Brazil and France call for climate concessions
France and Brazil joined forces yesterday to press the US and China to make significant concessions at next month's climate change summit in Copenhagen. In a joint document, French President Nicolas Sarkozy and President Luiz Inacio Lula da Silva of...
France and Brazil joined forces yesterday to press the US and China to make significant concessions at next month's climate change summit in Copenhagen.
In a joint document, French President Nicolas Sarkozy and President Luiz Inacio Lula da Silva of Brazil urged rich industrialised countries to cut emissions of greenhouse gases by at least 80 per cent from their 1990 levels by 2050.
They called on emerging countries to seek low carbon growth, with help from richer countries, and to take steps to slow the rate at which their greenhouse gas emissions rise by 2050.
Just before the meeting in Paris, Brazil pledged to cut its greenhouse gas emissions by between 36.1 per cent and 38.9 per cent, largely by controlling deforestation in the Amazon region, a decision hailed by Sarkozy.

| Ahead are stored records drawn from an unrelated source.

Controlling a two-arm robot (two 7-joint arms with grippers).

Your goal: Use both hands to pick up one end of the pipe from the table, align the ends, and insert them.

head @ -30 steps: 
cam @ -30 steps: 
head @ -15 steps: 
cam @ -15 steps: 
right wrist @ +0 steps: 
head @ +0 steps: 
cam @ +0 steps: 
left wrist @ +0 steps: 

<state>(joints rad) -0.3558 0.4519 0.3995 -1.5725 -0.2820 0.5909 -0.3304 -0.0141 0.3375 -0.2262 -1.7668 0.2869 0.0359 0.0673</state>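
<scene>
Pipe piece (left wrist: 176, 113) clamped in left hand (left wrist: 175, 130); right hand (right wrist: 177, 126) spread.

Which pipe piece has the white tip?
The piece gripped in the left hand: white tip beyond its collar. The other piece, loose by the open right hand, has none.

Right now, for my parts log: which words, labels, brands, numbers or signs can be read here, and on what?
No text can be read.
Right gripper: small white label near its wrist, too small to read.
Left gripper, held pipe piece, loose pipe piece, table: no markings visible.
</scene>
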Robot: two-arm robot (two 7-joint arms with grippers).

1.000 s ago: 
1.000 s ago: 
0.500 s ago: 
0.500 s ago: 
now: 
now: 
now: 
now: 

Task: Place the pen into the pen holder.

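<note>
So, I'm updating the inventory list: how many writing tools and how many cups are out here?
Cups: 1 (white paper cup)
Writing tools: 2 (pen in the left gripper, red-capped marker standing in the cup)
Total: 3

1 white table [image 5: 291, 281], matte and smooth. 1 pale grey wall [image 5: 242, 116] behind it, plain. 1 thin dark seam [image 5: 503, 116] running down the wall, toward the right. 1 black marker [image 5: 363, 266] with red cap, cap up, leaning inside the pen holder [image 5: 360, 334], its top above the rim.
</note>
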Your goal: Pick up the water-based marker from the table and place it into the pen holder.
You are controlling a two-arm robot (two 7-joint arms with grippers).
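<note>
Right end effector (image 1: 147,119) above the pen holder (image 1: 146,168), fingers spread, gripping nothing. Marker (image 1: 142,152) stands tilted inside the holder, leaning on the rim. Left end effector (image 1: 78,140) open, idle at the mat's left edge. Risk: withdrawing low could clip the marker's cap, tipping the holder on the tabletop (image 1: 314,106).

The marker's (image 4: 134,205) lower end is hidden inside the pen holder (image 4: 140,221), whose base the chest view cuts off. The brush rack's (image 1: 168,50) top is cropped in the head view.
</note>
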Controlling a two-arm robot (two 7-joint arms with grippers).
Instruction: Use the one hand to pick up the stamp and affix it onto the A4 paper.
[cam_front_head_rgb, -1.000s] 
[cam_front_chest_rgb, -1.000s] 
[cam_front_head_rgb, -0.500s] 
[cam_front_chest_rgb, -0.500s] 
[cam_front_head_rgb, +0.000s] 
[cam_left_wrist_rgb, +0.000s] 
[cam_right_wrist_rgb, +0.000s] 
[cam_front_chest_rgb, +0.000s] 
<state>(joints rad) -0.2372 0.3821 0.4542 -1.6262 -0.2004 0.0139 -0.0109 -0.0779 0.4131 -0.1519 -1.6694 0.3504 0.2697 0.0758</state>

"This is the first emerging country to take a decision of this nature," he said at a joint news conference.
Lula told reporters the document signed with Sarkozy was "more than a declaration of intent, it is a climate bible" and the two leaders said the US and China had to show more boldness in accepting commitments at Copenhagen.
US President Barack Obama and Chinese leader Hu Jintao, whose two countries are the world's biggest emitters of greenhouse gases, are due to meet next week to seek common ground on climate change.
But as the deadline for the December 7-18 climate change meeting in Copenhagen approaches, both Sarkozy and Lula said they could not be allowed to settle matters between themselves.
"We cannot allow President Obama and President Hu Jintao to celebrate an accord which only takes the economic realities of their two countries into account," Lula said.
He said he would telephone Obama tomorrow to discuss the joint Franco-Brazilian initiative as part of a diplomatic offensive in which he and Sarkozy will try to drum up support before the Copenhagen summit.